Artist’s rendition of an Earth station with High Throughput Satellite (HTS) data flow.
Today, big data is being collected thousands of miles up in space by a whole host of orbiting satellites. The increase in data volumes continues to grow exponentially as more satellites are launched. According to a report, 6,200 small satellites are expected to be launched over the next 10 years. The falling costs of satellites and their growing sophistication have enabled new uses for “space data” across many industries and fueled investment in the sector.
The satellites orbit 99 to 1,200 miles (160 to 2,000 kilometers) above the Earth and provide an overhead view using cameras and sensors to create a very unique dataset. Those images are analyzed by computers using Machine Learning (ML) algorithms that extract information and extrapolate patterns. The applications for this space data are many and diverse. Traffic patterns in large cities can be used to better design future cities; maritime transportation activity and logistics can be tracked; foot traffic patterns at retail locations can be analyzed to determine consumer behavior, and farmers can better understand what factors influence the growth of crops.

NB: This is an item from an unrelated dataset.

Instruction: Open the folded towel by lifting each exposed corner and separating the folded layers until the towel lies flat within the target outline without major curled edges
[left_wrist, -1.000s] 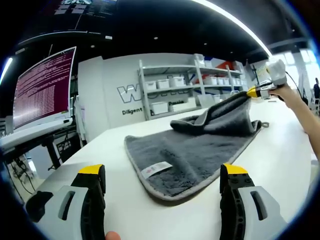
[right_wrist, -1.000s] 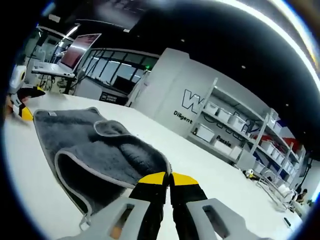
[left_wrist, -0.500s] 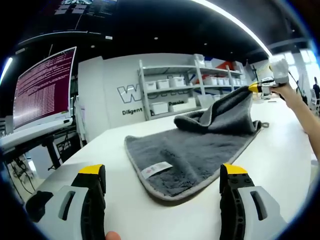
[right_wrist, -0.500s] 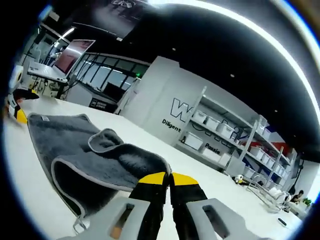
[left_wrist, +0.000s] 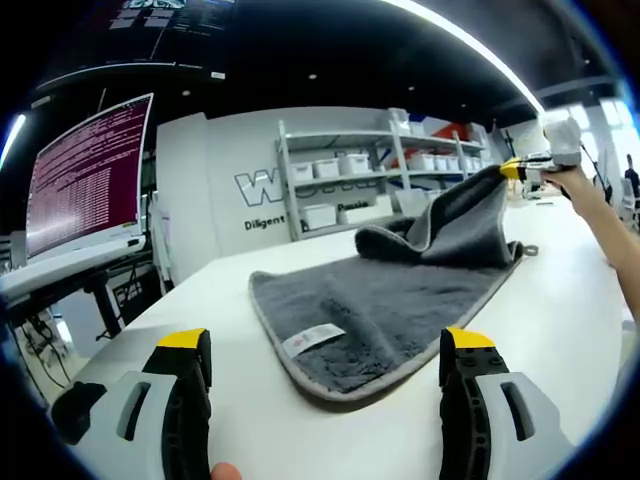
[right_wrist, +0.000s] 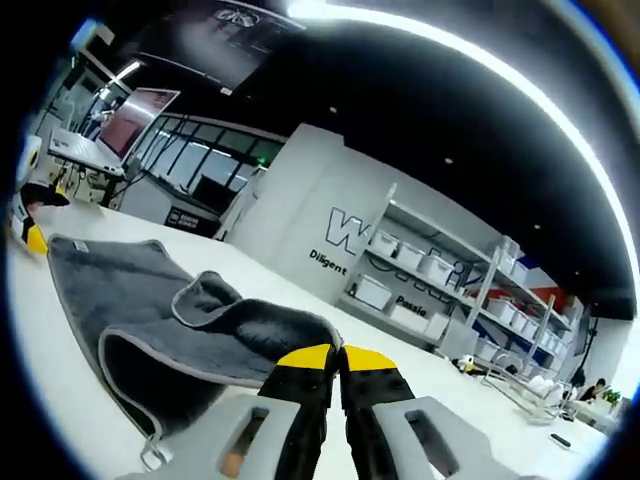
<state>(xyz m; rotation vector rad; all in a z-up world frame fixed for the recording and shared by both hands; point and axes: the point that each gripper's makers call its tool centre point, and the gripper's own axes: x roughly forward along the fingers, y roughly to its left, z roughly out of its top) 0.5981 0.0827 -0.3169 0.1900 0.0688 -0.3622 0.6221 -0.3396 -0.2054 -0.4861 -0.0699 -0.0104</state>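
While the left gripper (left_wrist: 325, 375) sits with jaws spread wide over the table (left_wrist: 580, 300), the right gripper (right_wrist: 335, 362) pinches a towel (left_wrist: 385, 305) corner raised at 2 o'clock, the rest lying flat.

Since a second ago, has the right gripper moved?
Yes. In the left gripper view the right gripper, clamped on the grey towel corner, has risen against the shelving behind, lifting the fold.

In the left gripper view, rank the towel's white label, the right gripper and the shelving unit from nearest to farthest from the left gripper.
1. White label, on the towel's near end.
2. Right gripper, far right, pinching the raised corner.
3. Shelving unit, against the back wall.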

This revolution in space is drastically changing the dynamics on the ground. Teleport operators are in the business of creating and managing the capacity of networks, of transmission systems, and of analog and digital processing. These operators are transforming from traditional antenna farms that provide satellite access to data centers with dishes that layer on value-added capabilities and services.

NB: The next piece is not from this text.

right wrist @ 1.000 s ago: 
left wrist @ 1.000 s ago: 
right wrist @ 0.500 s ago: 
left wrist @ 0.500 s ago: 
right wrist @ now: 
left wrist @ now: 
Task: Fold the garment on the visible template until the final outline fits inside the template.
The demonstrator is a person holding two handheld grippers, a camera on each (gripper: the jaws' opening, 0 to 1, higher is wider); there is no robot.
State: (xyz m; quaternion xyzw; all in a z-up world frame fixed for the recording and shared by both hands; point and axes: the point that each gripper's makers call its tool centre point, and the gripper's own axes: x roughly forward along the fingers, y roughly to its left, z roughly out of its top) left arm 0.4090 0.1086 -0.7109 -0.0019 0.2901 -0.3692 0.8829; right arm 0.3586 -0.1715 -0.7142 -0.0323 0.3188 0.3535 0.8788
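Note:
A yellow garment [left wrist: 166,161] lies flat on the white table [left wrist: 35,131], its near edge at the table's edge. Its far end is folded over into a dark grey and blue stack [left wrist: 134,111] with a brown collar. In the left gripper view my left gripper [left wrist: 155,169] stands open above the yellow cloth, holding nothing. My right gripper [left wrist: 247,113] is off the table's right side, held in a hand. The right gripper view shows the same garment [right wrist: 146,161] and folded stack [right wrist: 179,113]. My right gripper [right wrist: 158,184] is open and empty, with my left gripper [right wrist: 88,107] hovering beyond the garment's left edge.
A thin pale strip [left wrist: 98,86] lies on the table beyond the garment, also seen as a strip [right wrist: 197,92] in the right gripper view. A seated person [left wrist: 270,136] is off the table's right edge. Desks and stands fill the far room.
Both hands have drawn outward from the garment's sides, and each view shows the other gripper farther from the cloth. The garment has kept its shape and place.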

Many teleport operators are virtualizing ground infrastructure and taking advantage of cloud-based technologies and infrastructure. This includes the transition from analog to digital teleports. Digitization enables cloud-based Intermediate Frequency (IF) and Radio Frequency (RF) processing which is lowering costs and increasing operational flexibility. The cloud is a key enabler that offers an alternative to building or leasing infrastructure that dramatically reduces ground segment infrastructure costs and provides faster data downloads and immediate data processing. In this way, cloud services are a new and important kind of capacity that has the potential of becoming a staple within space operations.

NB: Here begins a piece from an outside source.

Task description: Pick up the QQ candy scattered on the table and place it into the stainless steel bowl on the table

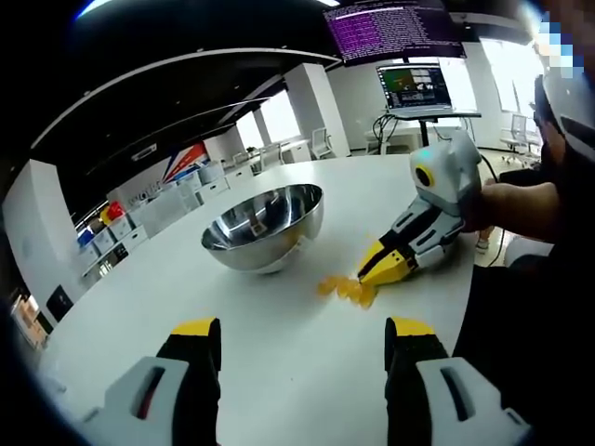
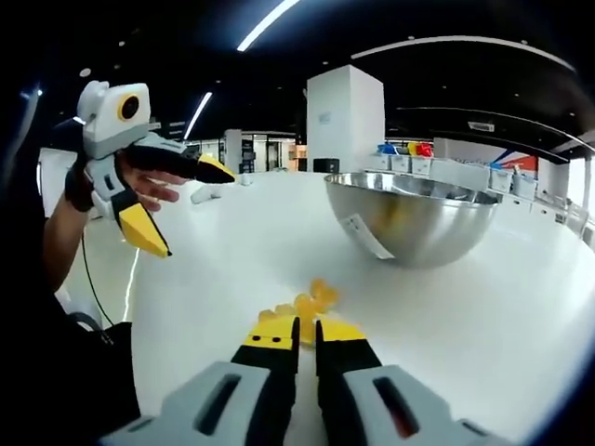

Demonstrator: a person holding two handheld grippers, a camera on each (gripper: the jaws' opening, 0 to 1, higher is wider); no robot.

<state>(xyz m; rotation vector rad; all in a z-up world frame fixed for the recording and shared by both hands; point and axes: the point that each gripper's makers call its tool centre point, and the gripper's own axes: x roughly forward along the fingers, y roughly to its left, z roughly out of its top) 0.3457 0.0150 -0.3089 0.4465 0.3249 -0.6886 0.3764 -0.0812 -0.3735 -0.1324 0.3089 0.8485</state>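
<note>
In the left gripper view, the left claw rises from the bottom with its two yellow-tipped black jaws spread wide apart and nothing between them; it hangs released above the round white tabletop. Ahead of it, a shiny stainless steel bowl stands upright on the tabletop, its rim open to the ceiling. To the right of the bowl and near it, a small cluster of translucent orange-yellow QQ candy lies on the white surface. The right claw comes in from the right side of this view, held by a person's hand, its yellow tips pressed together and lowered right at the edge of the candy cluster.

In the right gripper view, the right claw shows its two jaws nearly closed, with only a thin slit between the yellow tips, which sit at the near edge of the candy. Whether a piece is pinched between them I cannot tell. The bowl stands beyond and to the right, with a white label on its outer wall; the candy lies on the tabletop outside the bowl. At the upper left, the left claw is held in the air by a hand, its jaws wide apart, well clear of the candy.
</note>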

However, collecting and transmitting space data is not the hardest part. With volumes in the petabytes of data, processing and analyzing the vast amounts of data sent to the ground is a challenging endeavor but offers the greatest opportunity for operators. Recent advances in robotics, ML, and Artificial Intelligence (AI) are pushing the frontier of what machines are capable of doing to unlock the secrets of space data. The ability to leverage intelligence and data analytics is already having a large impact. According to NSR, big data analytics via satellite will generate close to $18.1 billion in cumulative revenues by 2027. The highest increase will be in satellite imagery for data analytics applications, which are predicted to grow at an impressive 23.5 percent Compound Annual Growth Rate (CAGR) through to 2027.
There are big opportunities for teleport and satellite operators in this high-growth market. NSR estimates that the biggest markets for big data via satellite will be in transportation, government/military, and oil and gas — sectors where teleport operators are deeply entrenched. To capitalize, operators must evolve beyond traditional services to manage complex networks, deliver information processing services, and leverage intelligence to provide value-added big space data capabilities. With this vast amount of data, the right analytical tools, and ample processing power to crunch the numbers, teleport operators can turn big space data into smart insights that enhance productivity, raise throughput, and improve predictions, outcomes, accuracy, and optimization.